#### [Task statement]
When you return the material, keep every line exactly as it is and omit the pictures.

#### [Data section]
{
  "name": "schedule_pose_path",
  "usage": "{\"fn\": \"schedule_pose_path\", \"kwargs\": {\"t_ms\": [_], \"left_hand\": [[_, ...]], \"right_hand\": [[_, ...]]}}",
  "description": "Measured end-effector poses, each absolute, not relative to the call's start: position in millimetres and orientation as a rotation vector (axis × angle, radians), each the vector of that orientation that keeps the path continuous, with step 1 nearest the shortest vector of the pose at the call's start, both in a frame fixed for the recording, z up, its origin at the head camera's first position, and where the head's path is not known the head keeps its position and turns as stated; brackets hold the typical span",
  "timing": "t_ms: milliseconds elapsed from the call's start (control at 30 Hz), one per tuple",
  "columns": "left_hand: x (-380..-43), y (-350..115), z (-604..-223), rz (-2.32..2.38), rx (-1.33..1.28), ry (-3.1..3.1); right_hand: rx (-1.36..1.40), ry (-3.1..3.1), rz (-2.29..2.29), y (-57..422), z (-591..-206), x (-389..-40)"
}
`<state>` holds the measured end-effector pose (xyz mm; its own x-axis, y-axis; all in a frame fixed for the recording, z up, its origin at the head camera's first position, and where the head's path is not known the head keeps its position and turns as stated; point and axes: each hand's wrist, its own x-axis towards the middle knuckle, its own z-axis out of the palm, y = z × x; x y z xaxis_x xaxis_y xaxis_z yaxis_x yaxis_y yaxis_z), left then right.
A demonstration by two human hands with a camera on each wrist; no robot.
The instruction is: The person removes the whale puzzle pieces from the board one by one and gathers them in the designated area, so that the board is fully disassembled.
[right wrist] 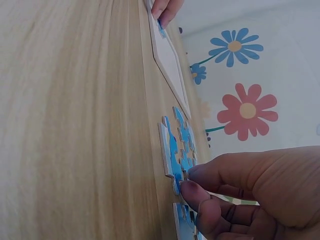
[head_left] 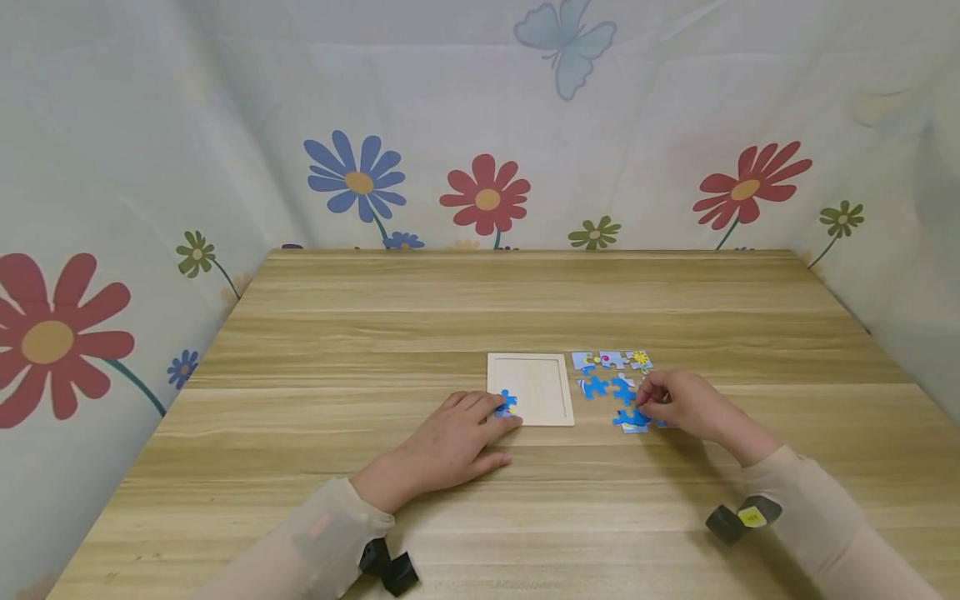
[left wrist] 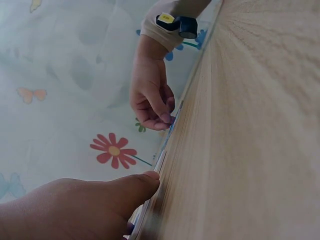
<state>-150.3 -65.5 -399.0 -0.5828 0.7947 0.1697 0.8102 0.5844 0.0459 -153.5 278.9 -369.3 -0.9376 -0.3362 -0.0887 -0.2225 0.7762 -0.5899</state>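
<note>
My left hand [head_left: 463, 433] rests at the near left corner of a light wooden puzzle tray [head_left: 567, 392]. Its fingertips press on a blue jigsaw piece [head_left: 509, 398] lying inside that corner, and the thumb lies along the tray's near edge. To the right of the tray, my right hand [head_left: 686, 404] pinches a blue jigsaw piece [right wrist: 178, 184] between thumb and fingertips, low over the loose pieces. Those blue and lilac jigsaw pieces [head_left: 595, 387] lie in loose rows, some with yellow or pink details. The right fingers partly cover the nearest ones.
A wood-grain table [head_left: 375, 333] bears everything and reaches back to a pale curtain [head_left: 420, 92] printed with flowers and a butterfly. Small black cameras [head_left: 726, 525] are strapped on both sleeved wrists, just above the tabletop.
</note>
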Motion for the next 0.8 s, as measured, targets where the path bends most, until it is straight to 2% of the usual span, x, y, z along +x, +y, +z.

#### [Finished task]
{
  "name": "schedule_pose_path",
  "usage": "{\"fn\": \"schedule_pose_path\", \"kwargs\": {\"t_ms\": [_], \"left_hand\": [[_, ...]], \"right_hand\": [[_, ...]]}}",
  "description": "Measured end-effector poses, each absolute, not relative to the call's start: position in millimetres and orientation as a rotation vector (axis × angle, radians), each the vector of that orientation that keeps the path continuous, with step 1 nearest the shortest vector of the pose at the call's start, both in a frame fixed for the recording, z up, its origin at the head camera's first position, and where the head's path is not known the head keeps its position and turns as stated; brackets hold the typical span",
  "timing": "t_ms: milliseconds elapsed from the call's start (control at 30 Hz), one per tuple",
  "columns": "left_hand: x (-380..-43), y (-350..115), z (-604..-223), rz (-2.32..2.38), rx (-1.33..1.28), ry (-3.1..3.1); right_hand: rx (-1.36..1.40), ry (-3.1..3.1), rz (-2.29..2.29), y (-57..422), z (-591..-206), x (-389..-40)"
}
`<state>` holds the measured end-effector pose (xyz mm; its own x-axis, y-axis; all in a frame fixed for the recording, z up, its origin at the head camera's first position, and where the head's path is not known the head keeps its position and turns as stated; point and axes: each hand's wrist, its own x-axis towards the middle knuckle, its own z-axis out of the palm, y = z × x; x y z xaxis_x xaxis_y xaxis_z yaxis_x yaxis_y yaxis_z), left then right.
A demonstration by two human hands with a camera on each wrist; no robot.
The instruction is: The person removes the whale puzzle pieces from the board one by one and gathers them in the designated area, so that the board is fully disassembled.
[right wrist] 
[head_left] 
[left wrist] 
<state>-150.3 -65.5 -399.0 -0.5828 0.7947 0.1697 0.8102 0.5844 0.0459 -153.5 278.9 -369.3 -0.9376 -0.3362 -0.0887 -0.2225 0.7762 -0.5899</state>
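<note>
My left hand [head_left: 463, 433] rests at the near left corner of a light wooden puzzle tray [head_left: 567, 392]. Its fingertips press on a blue jigsaw piece [head_left: 509, 398] lying inside that corner, and the thumb lies along the tray's near edge. To the right of the tray, my right hand [head_left: 686, 404] pinches a blue jigsaw piece [right wrist: 178, 184] between thumb and fingertips, low over the loose pieces. Those blue and lilac jigsaw pieces [head_left: 595, 387] lie in loose rows, some with yellow or pink details. The right fingers partly cover the nearest ones.
A wood-grain table [head_left: 375, 333] bears everything and reaches back to a pale curtain [head_left: 420, 92] printed with flowers and a butterfly. Small black cameras [head_left: 726, 525] are strapped on both sleeved wrists, just above the tabletop.
</note>
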Motion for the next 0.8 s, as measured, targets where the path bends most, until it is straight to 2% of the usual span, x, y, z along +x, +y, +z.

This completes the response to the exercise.